È possibile rendere ancora più marcato il concetto di nostalgia? È possibile farlo attraverso una parola, che so, magari un sinonimo azzeccato, ben studiato, inserito al momento giusto?
E se i dizionari tendessero a ripetere o addirittura sminuire un sentimento così incontrollabile?

Tutto può succedere quando si gioca con la memoria, con il sentiero a tratti nebbioso, a tratti acceso dei ricordi.
E se allora questo tanto bramato e ricercato concetto fosse reinventato, riformulato o ancora meglio, espresso attraverso un abile gioco di parole?

Amarcord nasce proprio così, attraverso una univerbazione capace di fondere l’intera frase romagnola “a m’arcord” – “io mi ricordo”. Federico Fellini crea un neologismo, che tutt’ora viene usato per esprimere un momento di intimo ricordo e rivoluziona così il concetto di nostalgia.
È il 1973 e il regista romagnolo sembra prendere per mano attori, scenografi, sceneggiatori, spettatori conducendoli in punta di piedi in un paesaggio dalle caratteristiche simboliche di un’isola che non c’è, o almeno che non c’è più.
Il viaggio mnemonico inizia con un acceso, ma ancora tiepido sole che annuncia la fine del lungo inverno. La gente urla, ride, corre per strada e si fa grande fatica a capire chi siano i grandi, chi siano i piccini.
Emblematico, quasi ipnotico per la sua affascinante violenza è il fuoco che arde nel grande falò serale che i cittadini organizzano per festeggiare. Le fiamme ardono e l’atmosfera sembra spezzarsi in due, creando un impatto tra freddo e calore, quasi come se inverno e primavera battibeccassero animatamente, per poi sgonfiarsi nel buio tra la gente che ride e che gioca nel cuore della notte.
Amarcord mostra sfacciato quel fuoco primaverile che gonfia i battiti cardiaci e muove il canto dei passeri nel cielo celeste fuso dal mare lontano, senza mai cadere nel volgare o nell’eccesso.
La sessualità trabocca negli occhi di chi osserva, ma grazie al pudore, non tanto dei dialoghi, quanto degli elementi scenografici, morde allo stomaco attraverso un’atmosfera che rende fragili, inebriati dal calore di chi scopre per la prima volta la complessa, a tratti indefinita sfera sessuale.
Non c’è più Marcello Mastroianni a muoversi e parlare per Fellini, bensì un ragazzo con la faccia d’angelo, Bruno Zanin. Il giovane è il punto di riferimento della narrazione, ma attenzione, se Mastroianni ha più volte incarnato il perno centrale dei film passati, Zanin risulta essere come il direttore d’orchestra di un grande coro da guidare in un’unica e fluida armonia, quella mnemonica. Occorre dire infatti che i personaggi si susseguono nel film attraverso un’armonica narrazione corale, che li rende più o meno tutti sullo stesso gradino.
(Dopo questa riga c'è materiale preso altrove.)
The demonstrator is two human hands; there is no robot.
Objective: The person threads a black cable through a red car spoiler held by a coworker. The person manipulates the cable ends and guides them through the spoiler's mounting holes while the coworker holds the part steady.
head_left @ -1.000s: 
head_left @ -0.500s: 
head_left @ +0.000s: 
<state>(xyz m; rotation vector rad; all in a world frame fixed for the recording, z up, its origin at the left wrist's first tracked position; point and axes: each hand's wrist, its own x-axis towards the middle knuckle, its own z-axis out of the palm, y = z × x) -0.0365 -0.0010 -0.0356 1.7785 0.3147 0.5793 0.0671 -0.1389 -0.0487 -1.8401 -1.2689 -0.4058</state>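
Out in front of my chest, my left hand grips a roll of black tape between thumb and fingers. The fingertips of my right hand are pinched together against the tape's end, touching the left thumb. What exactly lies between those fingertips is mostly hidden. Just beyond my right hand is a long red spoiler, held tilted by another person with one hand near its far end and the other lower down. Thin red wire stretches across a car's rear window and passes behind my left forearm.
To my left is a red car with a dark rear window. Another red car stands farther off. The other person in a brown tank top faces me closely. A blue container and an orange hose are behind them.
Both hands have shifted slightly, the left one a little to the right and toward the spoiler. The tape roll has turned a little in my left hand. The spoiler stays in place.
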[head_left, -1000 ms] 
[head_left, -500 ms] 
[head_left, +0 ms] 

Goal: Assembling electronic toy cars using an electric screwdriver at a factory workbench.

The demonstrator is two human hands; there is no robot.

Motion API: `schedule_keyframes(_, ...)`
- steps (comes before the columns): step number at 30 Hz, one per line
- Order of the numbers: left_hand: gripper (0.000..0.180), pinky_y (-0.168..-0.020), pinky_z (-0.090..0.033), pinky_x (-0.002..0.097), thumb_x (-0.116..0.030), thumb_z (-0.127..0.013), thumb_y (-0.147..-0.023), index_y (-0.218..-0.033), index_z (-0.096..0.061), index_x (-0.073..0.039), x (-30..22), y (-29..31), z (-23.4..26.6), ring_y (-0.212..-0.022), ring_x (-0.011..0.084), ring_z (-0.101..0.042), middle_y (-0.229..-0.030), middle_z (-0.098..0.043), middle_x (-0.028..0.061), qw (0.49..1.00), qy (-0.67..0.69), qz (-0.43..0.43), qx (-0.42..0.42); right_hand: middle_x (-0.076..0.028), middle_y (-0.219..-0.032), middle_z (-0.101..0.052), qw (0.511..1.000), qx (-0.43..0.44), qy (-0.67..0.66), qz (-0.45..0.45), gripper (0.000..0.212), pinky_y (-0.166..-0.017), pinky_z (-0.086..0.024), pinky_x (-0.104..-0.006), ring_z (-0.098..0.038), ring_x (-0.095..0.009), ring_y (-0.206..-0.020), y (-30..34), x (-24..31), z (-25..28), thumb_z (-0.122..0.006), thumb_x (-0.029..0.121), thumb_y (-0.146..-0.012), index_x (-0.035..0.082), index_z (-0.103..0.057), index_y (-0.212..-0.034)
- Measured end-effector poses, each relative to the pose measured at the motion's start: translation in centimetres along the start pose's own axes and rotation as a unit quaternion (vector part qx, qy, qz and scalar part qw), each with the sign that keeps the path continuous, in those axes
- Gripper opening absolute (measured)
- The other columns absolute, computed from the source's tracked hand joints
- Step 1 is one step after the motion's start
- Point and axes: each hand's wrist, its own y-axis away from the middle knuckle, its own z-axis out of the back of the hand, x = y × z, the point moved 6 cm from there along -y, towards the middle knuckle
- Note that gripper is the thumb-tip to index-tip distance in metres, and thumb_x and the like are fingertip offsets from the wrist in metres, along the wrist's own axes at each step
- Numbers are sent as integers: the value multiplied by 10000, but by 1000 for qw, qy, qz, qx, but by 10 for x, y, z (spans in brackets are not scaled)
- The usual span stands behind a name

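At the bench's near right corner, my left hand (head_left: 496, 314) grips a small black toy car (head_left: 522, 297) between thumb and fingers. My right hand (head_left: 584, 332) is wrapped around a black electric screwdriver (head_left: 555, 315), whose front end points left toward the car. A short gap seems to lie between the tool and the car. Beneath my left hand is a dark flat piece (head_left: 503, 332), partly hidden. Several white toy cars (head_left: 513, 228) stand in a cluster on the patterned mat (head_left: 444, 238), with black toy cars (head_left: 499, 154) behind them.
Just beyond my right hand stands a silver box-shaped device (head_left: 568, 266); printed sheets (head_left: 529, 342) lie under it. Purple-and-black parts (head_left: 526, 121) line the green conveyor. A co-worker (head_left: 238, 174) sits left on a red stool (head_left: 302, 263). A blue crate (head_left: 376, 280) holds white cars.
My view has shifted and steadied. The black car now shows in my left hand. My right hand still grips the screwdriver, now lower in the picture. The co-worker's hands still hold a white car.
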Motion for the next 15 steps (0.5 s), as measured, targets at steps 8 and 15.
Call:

Emblematica la trattazione del regime fascista. Fellini prima la inserisce come elemento di sfondo a incorniciare memorie di un tempo, poi morde diretto e inaspettato come una tarantola fugace nelle tenebre di una nebbia avvolgente. Il regime diventa inquisitorio, persecutorio, violento nei confronti di chi esce dal coro. Tutti in riga, sullo stesso piano e chi si estrae dalla sottile linea di demarcazione viene ricondotto con la prepotenza di chi non conosce altri mezzi se non la violenza.

La forza del sentimento puro di Amarcord non è soltanto il rivivere una realtà che non c’è più, incastrata nei ricordi più intimi di una Rimini eterna, bensì interrogarsi sulle proprie emozioni, spogliarsi nudi di fronte ai sentimenti, emozionarsi, stupirsi di fronte alla costruzione salda del cielo, sentirsi piccoli e insignificanti di fronte alla grandezza di un’enorme nave da crociera Rex che viaggia sotto un manto di stelle compatte. È sentirsi vivo come non mai, proprio come Teo – interpretato da Ciccio Ingrassia – il quale sale su un albero che non vuole più lasciare come il Barone Rampante di Calvino.

E alla fine che cosa resta?
Una foto di gruppo, una foto di rito per un matrimonio di chi aveva tanto aspettato questo momento. Una foto corale per rendere immortale un momento fugace, passeggero, tanto imprevisto quanto rapido come l’acquazzone che si abbatte durante una splendida giornata di sole.
Gli occhi diventano nudi e la realtà impercettibile ai ricordi più belli.